Jul 12, 2012|
HK Magazine: Are your parents musical?
Ron Kingston: My parents are in fashion business, which I’ve never really been interested in. They import ladies wear from Hong Kong, and have passed through a few times. But I’d say they’re musical people—my mother played the piano and my father played the violin. As a kid I loved listening to stuff from my parents’ record collection, from The Beatles to Stevie Wonder and Sting, but I think my first passion in life was drawing, until I found music and songwriting an even better way to express myself.
HK: What was the first song you ever wrote and what was it about?
RK: Oh my god, you’re really testing me, haha! I think I wrote my first song in high school, and it was about something I dreamt about. I just manifested my dreams into songwriting. And later on, my biggest songwriting inspiration became traveling and meeting people.
HK: How did you get into singing?
RK: It’s kind of unusual. I was very interested in acting—I still am—and so I liked to imitate other people’s voices. When I was watching movies I couldn’t help but start to copy different characters’ ways of talking. One day my mom took me to a Billy Joel concert and I was so fascinated by his music I just imitated his singing. That’s probably how I began to sing. I’ve never had any professional musical training; it just happened like that.
HK: Can you tell us something about your album, “All You Need to Know?”

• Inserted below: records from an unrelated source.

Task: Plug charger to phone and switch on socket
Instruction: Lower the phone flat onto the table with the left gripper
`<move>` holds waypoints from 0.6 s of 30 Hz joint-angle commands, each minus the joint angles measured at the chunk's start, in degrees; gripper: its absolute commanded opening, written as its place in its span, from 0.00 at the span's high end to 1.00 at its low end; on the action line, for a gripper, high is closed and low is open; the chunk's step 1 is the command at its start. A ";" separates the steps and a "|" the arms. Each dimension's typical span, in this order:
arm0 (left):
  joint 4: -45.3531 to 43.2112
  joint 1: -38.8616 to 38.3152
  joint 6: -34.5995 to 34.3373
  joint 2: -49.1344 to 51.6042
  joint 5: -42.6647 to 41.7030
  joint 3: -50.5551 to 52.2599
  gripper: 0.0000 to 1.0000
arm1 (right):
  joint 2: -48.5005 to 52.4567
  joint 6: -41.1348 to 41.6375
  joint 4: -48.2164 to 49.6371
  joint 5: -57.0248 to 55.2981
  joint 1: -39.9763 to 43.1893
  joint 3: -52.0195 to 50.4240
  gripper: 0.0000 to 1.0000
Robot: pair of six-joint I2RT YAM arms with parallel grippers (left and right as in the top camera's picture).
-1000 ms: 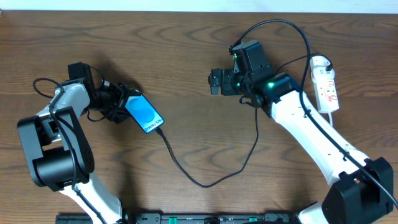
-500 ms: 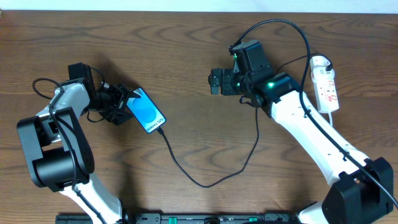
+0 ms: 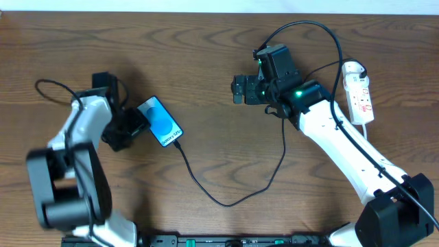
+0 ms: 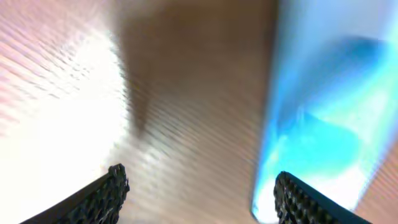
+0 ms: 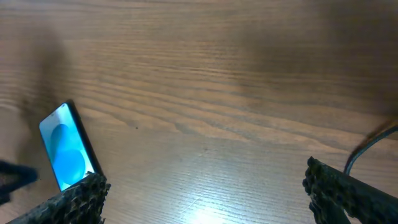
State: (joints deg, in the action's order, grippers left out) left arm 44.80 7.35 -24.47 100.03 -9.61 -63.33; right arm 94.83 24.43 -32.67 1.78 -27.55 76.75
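The left end effector (image 3: 139,119) is released, its jaws spread wide with only bare worktop (image 3: 206,55) between them. In the left wrist view one of the fingers (image 4: 292,196) sits just beside the phone (image 3: 159,120), which lies flat straight ahead and a little off to that side, its blue screen up and blurred at such close range. At the phone's end farthest from this end effector the tip of the charger (image 3: 226,203) meets its edge; whether it is fully seated cannot be told. From there the thin black cable sags away in a loop across the wood, then climbs past the right arm and arches over it towards the socket (image 3: 360,92). The right end effector (image 3: 236,90) hangs well apart from the phone, released too, jaws fully spread and empty, pointed at the phone across open wood. The white socket lies behind this end effector, beyond its arm, near the worktop's edge.
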 commanded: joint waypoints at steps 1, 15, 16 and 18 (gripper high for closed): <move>-0.11 -5.40 7.61 -10.58 4.79 -0.68 0.22 | -0.96 -0.94 0.07 -1.36 -0.28 0.37 0.01; -0.66 -13.92 8.57 -33.31 7.52 -0.68 0.22 | -0.96 -0.94 -0.81 -1.42 -0.28 0.37 0.01; -0.66 -13.92 8.57 -33.53 7.52 -0.68 0.22 | -0.96 -0.94 -1.29 -1.44 -0.28 0.37 0.01; -0.66 -13.92 8.57 -33.57 7.52 -0.68 0.22 | -0.96 -0.96 -1.95 -1.46 -0.22 0.37 0.01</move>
State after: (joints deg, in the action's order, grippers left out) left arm 43.92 -6.44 -16.64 66.78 -3.31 -63.53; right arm 94.83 24.29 -33.89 1.23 -27.55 76.75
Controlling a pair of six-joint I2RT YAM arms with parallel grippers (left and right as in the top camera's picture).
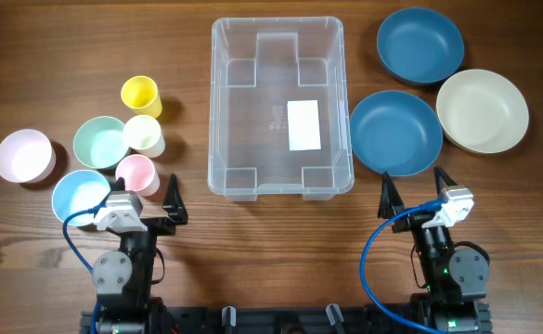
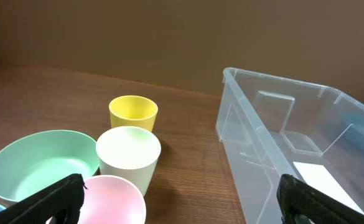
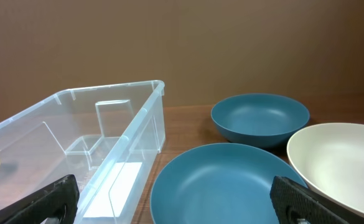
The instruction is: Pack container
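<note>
— Checking the container [image 1: 217, 111] first: anything in it?
— Nothing loose. It stands mid-table, clear, with only a white label [image 1: 303, 125] on its base.
— And round it?
— On its right, two blue bowls [image 1: 420, 44] and a cream bowl [image 1: 482, 110]. On its left, a pink bowl [image 1: 24, 155], mint bowl [image 1: 101, 142], pale-blue bowl [image 1: 78, 197], yellow cup [image 1: 141, 96], white cup [image 1: 145, 135] and pink cup [image 1: 136, 173]. All are empty.
— The pincers?
— The left gripper [image 1: 146, 197] and right gripper [image 1: 414, 190] both have their fingers spread wide, gripping nothing.
</note>
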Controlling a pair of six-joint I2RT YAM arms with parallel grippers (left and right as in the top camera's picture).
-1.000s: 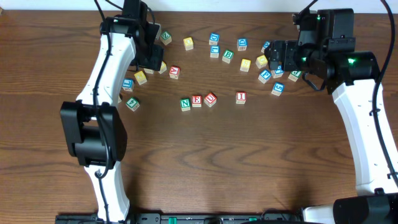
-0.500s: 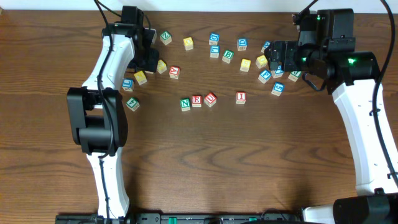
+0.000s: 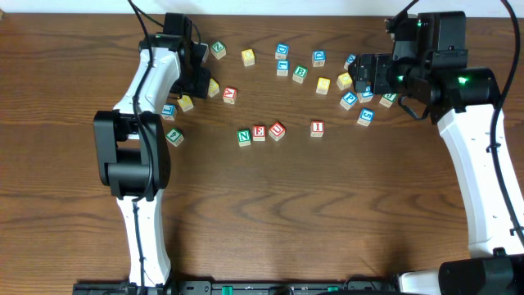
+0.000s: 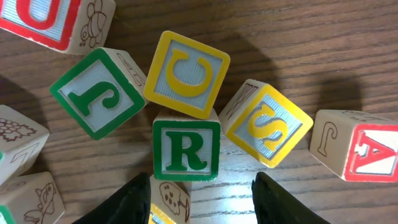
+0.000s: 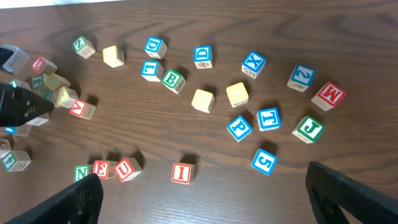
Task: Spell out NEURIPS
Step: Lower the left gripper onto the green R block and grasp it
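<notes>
Left arm's elbow has drawn in toward the far-left cube cluster.
The left gripper hangs with its fingers parted wider than the green-framed R cube, just short of it and gripping nothing. The N-E-U row lies centrally, with the I cube apart to one side. The right gripper gapes wide, empty.

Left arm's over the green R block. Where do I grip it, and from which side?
Come straight down on the green R block and pinch its two bare side faces, which the left gripper straddles. The yellow C block crowds its far edge and the yellow S block one far corner, so keep to the near half.
</notes>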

RK: It’s my new release and it’s a two-CD album. The first one is five original studio songs and the second one is a live CD recorded two years ago when I performed unplugged with a cellist and a percussionist at this [InterContinental Hong Kong] hotel. It’s great coming back here to sing again and I hope people in Hong Kong can enjoy the live CD.
HK: What’s the best thing and worst thing about being a traveling musician?
RK: The best thing is definitely being able to meet different people and experience different cultures all the time. It keeps you rolling and active, and you know—a rolling stone gathers no moss, haha! The worst thing for me is probably the language barriers, because as I travel in Asia quite a lot I encounter them. But it has actually made me a more patient person and made me try other ways to communicate with people other than talking.